• [Exercise instructions] Output, please, exactly those lines of the listing that come before the line with "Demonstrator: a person", along with that line itself.

::::::::::

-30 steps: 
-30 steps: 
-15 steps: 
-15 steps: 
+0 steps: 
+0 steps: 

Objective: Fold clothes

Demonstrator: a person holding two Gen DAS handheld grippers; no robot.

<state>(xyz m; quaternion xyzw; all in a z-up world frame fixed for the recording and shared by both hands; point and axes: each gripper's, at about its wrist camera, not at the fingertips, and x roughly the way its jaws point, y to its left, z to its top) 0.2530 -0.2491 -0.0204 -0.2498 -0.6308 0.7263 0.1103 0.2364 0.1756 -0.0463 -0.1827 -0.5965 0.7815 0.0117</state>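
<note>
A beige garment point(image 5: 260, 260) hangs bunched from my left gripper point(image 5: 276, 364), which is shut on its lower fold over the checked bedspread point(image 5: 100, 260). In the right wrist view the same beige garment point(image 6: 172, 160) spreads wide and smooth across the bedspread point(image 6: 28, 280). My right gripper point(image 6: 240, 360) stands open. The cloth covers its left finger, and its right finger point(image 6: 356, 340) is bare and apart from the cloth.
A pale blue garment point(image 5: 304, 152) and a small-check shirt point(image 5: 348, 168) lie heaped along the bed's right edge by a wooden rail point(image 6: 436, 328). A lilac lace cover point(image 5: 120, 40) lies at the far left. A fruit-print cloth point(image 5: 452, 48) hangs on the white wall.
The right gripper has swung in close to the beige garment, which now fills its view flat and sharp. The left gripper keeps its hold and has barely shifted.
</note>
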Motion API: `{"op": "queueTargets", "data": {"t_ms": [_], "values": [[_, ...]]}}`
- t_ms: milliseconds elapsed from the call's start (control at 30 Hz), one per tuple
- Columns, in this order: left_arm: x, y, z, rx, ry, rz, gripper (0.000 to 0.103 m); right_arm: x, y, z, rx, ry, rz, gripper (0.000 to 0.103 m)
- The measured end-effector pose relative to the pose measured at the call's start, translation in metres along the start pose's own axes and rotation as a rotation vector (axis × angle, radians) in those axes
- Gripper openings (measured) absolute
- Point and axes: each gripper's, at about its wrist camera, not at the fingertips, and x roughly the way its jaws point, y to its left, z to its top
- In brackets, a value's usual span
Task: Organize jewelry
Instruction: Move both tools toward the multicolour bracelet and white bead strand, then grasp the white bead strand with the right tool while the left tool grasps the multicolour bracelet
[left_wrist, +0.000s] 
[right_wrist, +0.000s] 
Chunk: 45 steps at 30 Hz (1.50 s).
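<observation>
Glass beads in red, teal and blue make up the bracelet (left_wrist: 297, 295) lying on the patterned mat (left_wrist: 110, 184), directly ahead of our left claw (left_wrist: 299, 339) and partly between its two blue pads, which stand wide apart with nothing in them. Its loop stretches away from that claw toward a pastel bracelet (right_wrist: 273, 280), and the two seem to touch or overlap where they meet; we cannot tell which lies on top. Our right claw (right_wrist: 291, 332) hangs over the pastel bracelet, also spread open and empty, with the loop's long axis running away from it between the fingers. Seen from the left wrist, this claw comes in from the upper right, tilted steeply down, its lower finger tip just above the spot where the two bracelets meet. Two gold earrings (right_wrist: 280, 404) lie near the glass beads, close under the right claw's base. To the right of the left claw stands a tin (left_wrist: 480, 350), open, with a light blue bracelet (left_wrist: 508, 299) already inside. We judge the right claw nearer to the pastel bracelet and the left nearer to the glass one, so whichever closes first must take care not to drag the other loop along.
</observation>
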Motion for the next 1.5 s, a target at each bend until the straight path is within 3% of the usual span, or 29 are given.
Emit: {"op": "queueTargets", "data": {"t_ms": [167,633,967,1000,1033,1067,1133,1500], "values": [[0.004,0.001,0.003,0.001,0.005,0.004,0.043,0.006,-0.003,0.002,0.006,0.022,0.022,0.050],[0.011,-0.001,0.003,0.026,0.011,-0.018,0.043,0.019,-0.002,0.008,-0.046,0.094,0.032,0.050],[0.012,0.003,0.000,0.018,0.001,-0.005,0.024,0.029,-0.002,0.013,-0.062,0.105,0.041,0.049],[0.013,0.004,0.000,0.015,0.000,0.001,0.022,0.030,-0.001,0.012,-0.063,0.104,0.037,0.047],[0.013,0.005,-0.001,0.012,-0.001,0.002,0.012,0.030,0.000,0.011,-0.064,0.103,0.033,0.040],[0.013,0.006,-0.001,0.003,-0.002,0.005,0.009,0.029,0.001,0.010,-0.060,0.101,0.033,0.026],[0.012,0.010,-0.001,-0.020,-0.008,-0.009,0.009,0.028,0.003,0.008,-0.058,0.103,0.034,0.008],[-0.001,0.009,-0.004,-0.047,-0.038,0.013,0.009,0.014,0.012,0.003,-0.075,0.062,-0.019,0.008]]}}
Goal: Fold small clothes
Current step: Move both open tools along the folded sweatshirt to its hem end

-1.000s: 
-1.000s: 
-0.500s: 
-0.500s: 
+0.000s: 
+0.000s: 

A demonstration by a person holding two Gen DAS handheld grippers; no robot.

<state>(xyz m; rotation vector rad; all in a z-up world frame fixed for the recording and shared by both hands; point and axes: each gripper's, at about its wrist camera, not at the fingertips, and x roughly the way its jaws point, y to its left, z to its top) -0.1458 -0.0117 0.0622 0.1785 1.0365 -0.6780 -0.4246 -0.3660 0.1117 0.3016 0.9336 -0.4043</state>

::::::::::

• [Result]
-30 steps: 
-30 steps: 
-15 steps: 
-15 steps: 
+0 steps: 
+0 steps: 

Objective: Fold clothes

Demonstrator: a person holding two Gen DAS handheld grippers; no robot.

There is nothing further to the answer.